Invocati per ragioni di 'salute pubblica' questi divieti rischiano secondo il quotidiano francese Le Parisien di avere 'un serio impatto economico'. Per Patrick Malvaes, presidente del Sindacato nazionale delle discoteche e dei luoghi di svago (Sndll) 'non si capisce come queste misure potranno risolvere i problemi di alcolismo. Se venissero applicate sarebbe catastrofico per la professione che ha gia' visto la propria attivita' diminuire del 25%. Sopprimere gli happy hour e' ridicolo, sono dei momenti per stare assieme, che permettono ai bar di attirare la clientela' ha continuato. Intanto alcune citta' hanno gia' cominciato la loro battaglia contro l'aumento di incidenti e violenze legate all'uso di alcol, soprattutto tra i giovani.

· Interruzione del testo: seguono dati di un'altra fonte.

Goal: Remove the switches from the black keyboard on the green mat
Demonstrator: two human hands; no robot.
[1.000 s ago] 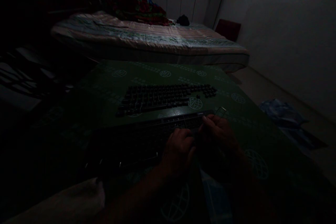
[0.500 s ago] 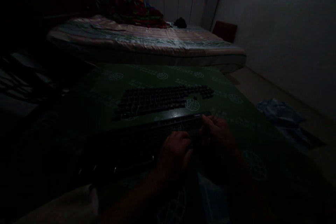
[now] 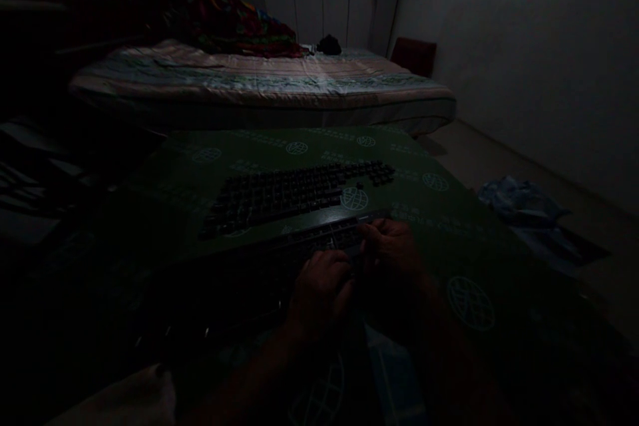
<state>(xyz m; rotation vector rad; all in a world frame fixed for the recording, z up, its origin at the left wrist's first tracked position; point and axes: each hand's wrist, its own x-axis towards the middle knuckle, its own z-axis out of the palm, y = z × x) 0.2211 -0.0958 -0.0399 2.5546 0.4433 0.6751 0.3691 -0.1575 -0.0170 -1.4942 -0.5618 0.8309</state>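
Observation:
The room is very dark. A dark keyboard frame (image 3: 319, 239) lies near me on a green mat (image 3: 449, 213) printed with white globes. Farther off, rows of loose black keycaps (image 3: 289, 193) are laid out on the mat. My left hand (image 3: 319, 289) rests curled over the right part of the keyboard frame. My right hand (image 3: 392, 253) sits beside it at the frame's right end, with its fingers closed. The two hands touch. What either hand holds is too dark to make out.
A mattress (image 3: 259, 86) with a striped sheet and a heap of coloured cloth (image 3: 234, 20) lies beyond the mat. A bluish cloth (image 3: 519, 200) lies on the floor at right. A dark red object (image 3: 413, 56) stands by the wall.
The view has swung a little to the right, so everything sits further left in the frame. A thin wire-like thing by my right hand a second ago no longer shows. My hands stay together.

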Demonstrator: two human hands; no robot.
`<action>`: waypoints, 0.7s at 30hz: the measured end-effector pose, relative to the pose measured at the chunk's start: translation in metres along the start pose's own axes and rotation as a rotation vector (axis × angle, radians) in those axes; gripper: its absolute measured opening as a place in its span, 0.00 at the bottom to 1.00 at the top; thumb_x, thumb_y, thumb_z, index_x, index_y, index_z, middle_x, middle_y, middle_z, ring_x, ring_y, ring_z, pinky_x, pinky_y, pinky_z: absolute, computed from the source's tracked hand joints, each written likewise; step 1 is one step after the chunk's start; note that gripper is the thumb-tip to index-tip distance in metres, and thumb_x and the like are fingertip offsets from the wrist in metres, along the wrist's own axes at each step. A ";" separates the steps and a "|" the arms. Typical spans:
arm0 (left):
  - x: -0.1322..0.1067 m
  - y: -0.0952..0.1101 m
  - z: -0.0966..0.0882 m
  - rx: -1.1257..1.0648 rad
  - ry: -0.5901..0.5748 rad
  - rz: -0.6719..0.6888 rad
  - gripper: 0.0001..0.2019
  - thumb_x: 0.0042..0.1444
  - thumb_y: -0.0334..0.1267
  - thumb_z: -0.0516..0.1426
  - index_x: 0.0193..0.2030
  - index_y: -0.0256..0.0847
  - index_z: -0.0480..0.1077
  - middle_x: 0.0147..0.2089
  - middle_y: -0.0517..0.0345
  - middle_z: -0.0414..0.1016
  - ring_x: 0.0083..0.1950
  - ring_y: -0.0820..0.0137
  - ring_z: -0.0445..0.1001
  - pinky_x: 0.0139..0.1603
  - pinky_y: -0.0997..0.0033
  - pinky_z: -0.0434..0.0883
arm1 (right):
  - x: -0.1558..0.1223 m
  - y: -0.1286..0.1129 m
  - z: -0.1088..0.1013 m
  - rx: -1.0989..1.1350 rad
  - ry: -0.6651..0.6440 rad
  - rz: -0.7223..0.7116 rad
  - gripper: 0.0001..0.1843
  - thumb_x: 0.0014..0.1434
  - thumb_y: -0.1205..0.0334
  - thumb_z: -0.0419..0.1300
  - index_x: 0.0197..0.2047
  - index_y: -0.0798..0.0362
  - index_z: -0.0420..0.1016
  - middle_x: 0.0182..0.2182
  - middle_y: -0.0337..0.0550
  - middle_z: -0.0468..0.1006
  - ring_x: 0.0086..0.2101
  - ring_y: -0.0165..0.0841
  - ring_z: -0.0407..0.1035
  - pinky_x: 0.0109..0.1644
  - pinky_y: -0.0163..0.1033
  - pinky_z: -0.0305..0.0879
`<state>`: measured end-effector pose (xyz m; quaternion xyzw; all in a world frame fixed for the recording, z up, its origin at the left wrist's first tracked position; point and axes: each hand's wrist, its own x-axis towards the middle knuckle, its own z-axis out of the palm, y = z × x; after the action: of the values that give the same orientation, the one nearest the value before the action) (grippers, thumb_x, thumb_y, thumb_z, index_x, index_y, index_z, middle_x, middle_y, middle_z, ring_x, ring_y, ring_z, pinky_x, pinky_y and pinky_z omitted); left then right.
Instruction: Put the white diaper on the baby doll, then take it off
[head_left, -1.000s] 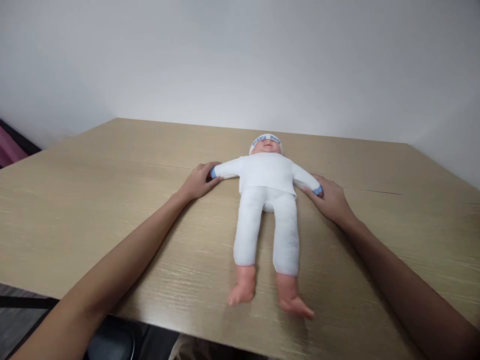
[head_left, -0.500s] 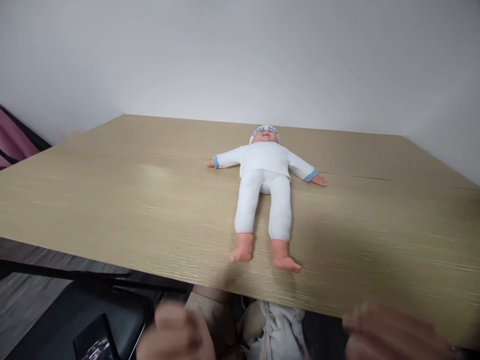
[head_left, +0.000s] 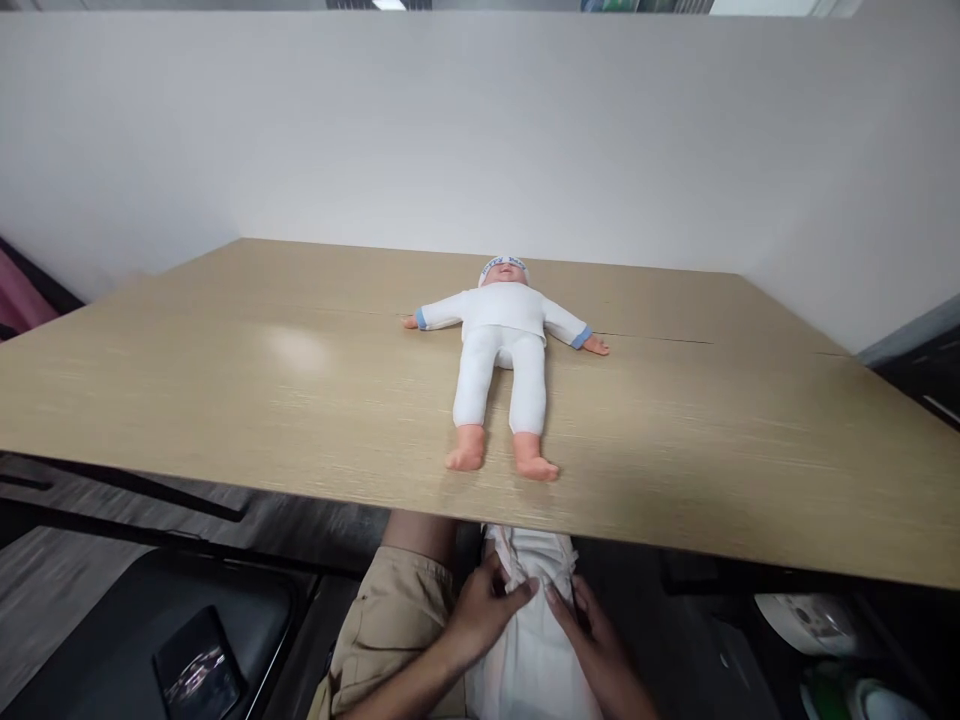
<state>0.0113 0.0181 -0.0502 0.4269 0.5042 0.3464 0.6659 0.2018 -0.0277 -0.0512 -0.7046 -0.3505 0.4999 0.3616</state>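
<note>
A white diaper (head_left: 534,655) lies unfolded across my lap below the table's front edge, its ruffled end towards the table. My left hand (head_left: 484,610) pinches its left side, thumb on top. On the other side, my right hand (head_left: 592,635) grips the right side, thumb pointing inward. Both thumbs are close together over the middle of the diaper. On the table a baby doll (head_left: 504,350) in a white suit with blue cuffs lies on its back, arms spread and bare feet towards me. Neither hand touches the doll.
The wooden table (head_left: 225,400) stands against a pale partition (head_left: 480,130). At the lower left is a black chair (head_left: 97,640) with a dark phone (head_left: 199,665) on its seat. Under the table at right are a white round object (head_left: 806,622) and a green-and-white item (head_left: 862,695).
My hands were blurred and apart over my lap; now they have come together on the diaper. The view has tilted and shifted, and the doll has stayed on the table.
</note>
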 end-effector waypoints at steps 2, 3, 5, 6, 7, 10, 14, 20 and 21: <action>-0.007 0.012 0.006 -0.127 -0.014 0.001 0.45 0.44 0.77 0.71 0.54 0.38 0.80 0.56 0.40 0.86 0.61 0.45 0.83 0.65 0.52 0.77 | -0.015 -0.008 0.002 0.072 -0.021 0.024 0.50 0.43 0.18 0.73 0.55 0.49 0.82 0.56 0.54 0.88 0.63 0.59 0.78 0.65 0.57 0.78; -0.017 0.018 0.008 -0.168 -0.019 0.003 0.45 0.44 0.76 0.72 0.55 0.37 0.80 0.57 0.39 0.86 0.61 0.44 0.83 0.65 0.51 0.77 | -0.027 -0.015 0.001 0.108 -0.046 0.013 0.51 0.44 0.18 0.74 0.56 0.50 0.82 0.55 0.55 0.88 0.61 0.59 0.79 0.64 0.58 0.78; -0.050 0.032 0.009 -0.233 -0.041 0.025 0.42 0.47 0.71 0.74 0.57 0.37 0.80 0.57 0.37 0.86 0.61 0.44 0.83 0.65 0.50 0.78 | -0.061 -0.032 -0.001 0.184 -0.111 -0.052 0.48 0.50 0.21 0.74 0.59 0.52 0.81 0.53 0.57 0.89 0.57 0.58 0.82 0.61 0.57 0.80; -0.070 0.040 0.009 -0.262 -0.062 0.041 0.40 0.50 0.67 0.75 0.59 0.37 0.80 0.58 0.37 0.86 0.62 0.44 0.83 0.66 0.51 0.78 | -0.081 -0.041 -0.002 0.216 -0.111 -0.094 0.46 0.53 0.24 0.74 0.61 0.52 0.80 0.52 0.58 0.89 0.56 0.57 0.83 0.60 0.56 0.81; -0.092 0.048 0.007 -0.277 -0.085 0.065 0.38 0.54 0.63 0.75 0.61 0.38 0.80 0.60 0.37 0.86 0.64 0.45 0.83 0.67 0.51 0.78 | -0.102 -0.050 -0.003 0.234 -0.092 -0.134 0.45 0.55 0.26 0.75 0.62 0.51 0.79 0.53 0.58 0.89 0.56 0.56 0.83 0.60 0.55 0.82; -0.153 0.074 0.000 -0.275 -0.103 0.153 0.35 0.60 0.56 0.74 0.69 0.42 0.76 0.69 0.39 0.81 0.70 0.46 0.79 0.72 0.53 0.75 | -0.160 -0.077 -0.004 0.256 -0.016 -0.238 0.42 0.56 0.31 0.77 0.65 0.47 0.79 0.57 0.56 0.88 0.58 0.56 0.82 0.60 0.51 0.82; -0.185 0.098 -0.011 -0.213 -0.068 0.247 0.37 0.61 0.57 0.73 0.73 0.49 0.72 0.74 0.44 0.76 0.75 0.47 0.74 0.72 0.54 0.76 | -0.187 -0.107 0.004 0.342 -0.053 -0.278 0.40 0.61 0.35 0.76 0.68 0.46 0.77 0.60 0.55 0.86 0.60 0.54 0.81 0.63 0.52 0.82; -0.160 0.109 -0.024 -0.231 0.060 0.138 0.42 0.60 0.56 0.74 0.78 0.53 0.67 0.78 0.50 0.72 0.79 0.49 0.70 0.72 0.58 0.77 | -0.149 -0.129 0.026 0.384 -0.255 -0.381 0.36 0.65 0.40 0.75 0.67 0.48 0.73 0.63 0.56 0.84 0.63 0.52 0.79 0.69 0.58 0.77; -0.155 0.108 -0.026 -0.250 0.078 0.106 0.44 0.58 0.56 0.75 0.78 0.52 0.67 0.78 0.50 0.73 0.78 0.48 0.71 0.70 0.58 0.78 | -0.141 -0.128 0.030 0.385 -0.281 -0.378 0.35 0.66 0.40 0.74 0.67 0.48 0.73 0.62 0.56 0.84 0.63 0.52 0.79 0.70 0.58 0.76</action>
<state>-0.0565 -0.0715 0.1033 0.3530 0.4595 0.4576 0.6744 0.1202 -0.0808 0.1156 -0.4693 -0.4206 0.5735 0.5233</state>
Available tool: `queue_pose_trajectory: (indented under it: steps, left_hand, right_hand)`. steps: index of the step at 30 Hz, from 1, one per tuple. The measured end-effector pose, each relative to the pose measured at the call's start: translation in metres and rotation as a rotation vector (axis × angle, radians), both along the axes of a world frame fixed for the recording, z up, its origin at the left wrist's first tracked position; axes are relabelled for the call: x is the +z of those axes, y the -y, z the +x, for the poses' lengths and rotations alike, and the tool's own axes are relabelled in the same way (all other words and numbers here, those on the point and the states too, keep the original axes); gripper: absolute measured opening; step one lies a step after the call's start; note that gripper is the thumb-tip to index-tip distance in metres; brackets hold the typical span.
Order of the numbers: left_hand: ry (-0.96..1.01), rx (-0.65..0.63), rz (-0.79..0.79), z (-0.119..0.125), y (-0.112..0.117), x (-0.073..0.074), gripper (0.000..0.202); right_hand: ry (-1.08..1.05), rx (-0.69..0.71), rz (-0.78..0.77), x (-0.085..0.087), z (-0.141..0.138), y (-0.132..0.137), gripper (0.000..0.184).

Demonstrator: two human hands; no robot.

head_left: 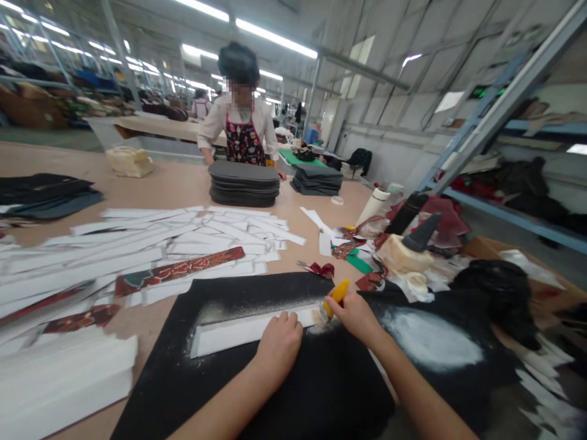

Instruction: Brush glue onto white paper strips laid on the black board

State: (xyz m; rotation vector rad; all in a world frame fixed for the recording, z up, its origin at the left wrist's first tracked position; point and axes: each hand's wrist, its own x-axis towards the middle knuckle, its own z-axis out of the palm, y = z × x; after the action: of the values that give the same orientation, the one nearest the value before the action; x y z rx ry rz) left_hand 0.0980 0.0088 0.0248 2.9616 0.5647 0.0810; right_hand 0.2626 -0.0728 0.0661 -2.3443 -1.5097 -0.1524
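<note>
My left hand [279,342] presses down with curled fingers on a white strip [229,333] that lies on a black mat [275,379]. My right hand [355,313] is closed round a yellow-handled brush [337,294], whose tip touches the strip's right end. White powder or glue residue rings the strip on the mat. A patterned red strip [178,270] lies just beyond the mat among several white strips [137,250].
A stack of white strips [59,379] sits at the near left. Dark grey stacks [244,182] stand at the far edge, where another person [241,116] works. Scissors [316,267], a white bottle [372,205], fabric scraps and black cloth crowd the right.
</note>
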Motion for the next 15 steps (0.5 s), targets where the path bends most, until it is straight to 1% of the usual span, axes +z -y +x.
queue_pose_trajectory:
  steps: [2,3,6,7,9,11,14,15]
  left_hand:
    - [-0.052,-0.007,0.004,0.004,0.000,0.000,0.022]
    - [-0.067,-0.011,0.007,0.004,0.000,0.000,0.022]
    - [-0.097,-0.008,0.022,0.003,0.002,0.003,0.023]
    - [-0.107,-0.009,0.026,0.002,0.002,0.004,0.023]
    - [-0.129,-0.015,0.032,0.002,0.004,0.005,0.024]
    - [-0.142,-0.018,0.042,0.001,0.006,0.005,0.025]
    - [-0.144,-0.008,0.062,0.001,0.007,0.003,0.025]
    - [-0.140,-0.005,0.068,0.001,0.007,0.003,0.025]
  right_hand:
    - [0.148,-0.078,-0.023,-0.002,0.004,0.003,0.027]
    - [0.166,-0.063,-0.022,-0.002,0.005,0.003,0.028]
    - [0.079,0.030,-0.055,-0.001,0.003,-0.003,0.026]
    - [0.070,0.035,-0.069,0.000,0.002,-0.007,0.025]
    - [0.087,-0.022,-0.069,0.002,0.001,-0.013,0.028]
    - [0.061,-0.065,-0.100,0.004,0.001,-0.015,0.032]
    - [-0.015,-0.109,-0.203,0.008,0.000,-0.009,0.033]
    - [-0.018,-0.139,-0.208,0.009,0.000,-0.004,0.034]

'Happy hour' - aperitivi a meta' prezzo in una fascia oraria serale - e 'Open bar' - consumazioni a volonta' con un pagamento forfettario - sono vietati a Nantes dal novembre scorso, a Rennes non e' piu' possibile consumare bevande alcoliche nelle strade ne' venderle dopo le 20. A Grenoble invece la festa tradizionale per il 'Beaujolais nouveau' e' soggetta a restrizioni ed e' messa sotto stretto controllo della polizia. Secondo gli ultimi dati dell'Osservatorio nazionale delle droghe e delle tossicomanie in Francia e' l'alcol la prima causa di mortalita' sulle strade (26,2%) oltre ad essere all'origine del 36% delle violenze coniugali. Inoltre il 33,4% dei giovani di 17 anni confessa di essersi ubriacato almeno tre volte nel corso dell'anno. Erano il 27,2% nel 2002. Per le ragazze la percentuale e' passata dal 12,4% al 18,3%. Un po' meno del 10% dichiara di essersi ubriacato almeno dieci volte in un anno.